Come up and make me smile…

May 31st, 2007 No comments

Is music supposed to be funny? Well, here are a few songs that make me smile, mildly amuse me, or even make me laugh out loud:

Ben Folds – Rockin’ The Suburbs (live).mp3 (left click)
Mr Folds doesn’t like the “belly-aching rock stars” who go on and on about their pain. “Rockin‘ The Suburbs” was aimed at the Limp Bizkits and Kid Rocks who set the emo template. In this live version, from the Songs For Goldfish EP, Mr Folds launches into a Fred Durst imitation that just ro-aw-aw-aw-aw-aw-cks.

Barenaked Ladies – If I Had $1000000.mp3 (left click)
The music may be ho-hum at times, but lyrically Barenaked Ladies come up with lovely little turns and twists of phrases. This song has a succession of them: why would a green dress be cruel?

Paul Anka – Smells Like Teen Spirit.mp3
Paul Anka – Jump.mp3

The legendary crooner certainly wasn’t the first to do lounge versions of rock hits, but his 2005 album Rock Swings was one of the finest efforts in the genre.
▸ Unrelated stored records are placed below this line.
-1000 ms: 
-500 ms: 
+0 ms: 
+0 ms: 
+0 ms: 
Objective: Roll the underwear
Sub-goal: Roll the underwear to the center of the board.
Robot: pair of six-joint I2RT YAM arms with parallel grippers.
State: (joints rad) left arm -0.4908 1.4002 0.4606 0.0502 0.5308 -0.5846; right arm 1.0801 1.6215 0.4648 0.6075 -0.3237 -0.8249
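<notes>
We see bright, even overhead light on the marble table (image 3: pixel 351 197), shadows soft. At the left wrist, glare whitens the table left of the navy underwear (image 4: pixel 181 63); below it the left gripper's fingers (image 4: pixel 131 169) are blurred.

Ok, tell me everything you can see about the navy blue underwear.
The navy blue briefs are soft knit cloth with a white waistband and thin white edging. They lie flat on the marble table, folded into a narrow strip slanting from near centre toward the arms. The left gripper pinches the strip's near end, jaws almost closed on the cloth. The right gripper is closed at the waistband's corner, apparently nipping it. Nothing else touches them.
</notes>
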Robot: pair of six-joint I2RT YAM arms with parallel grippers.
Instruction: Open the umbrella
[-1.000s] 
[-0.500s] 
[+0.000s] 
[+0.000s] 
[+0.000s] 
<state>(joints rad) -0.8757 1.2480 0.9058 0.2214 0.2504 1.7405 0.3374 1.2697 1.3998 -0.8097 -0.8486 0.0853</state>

Unlike Richard Cheese (below), Anka took the songs very seriously, giving them a big band treatment that sometimes worked, and sometimes didn’t. On the Nirvana song, Anka walked a tightrope. When I first heard it I almost fainted with laughter as I finger-clicked to Anka’s jaunty, non-emoting phrasing of “With the lights out, it’s less dangerous…” On “Jump”, on the other hand, Anka shows why the Van Halen hit is really a swing number.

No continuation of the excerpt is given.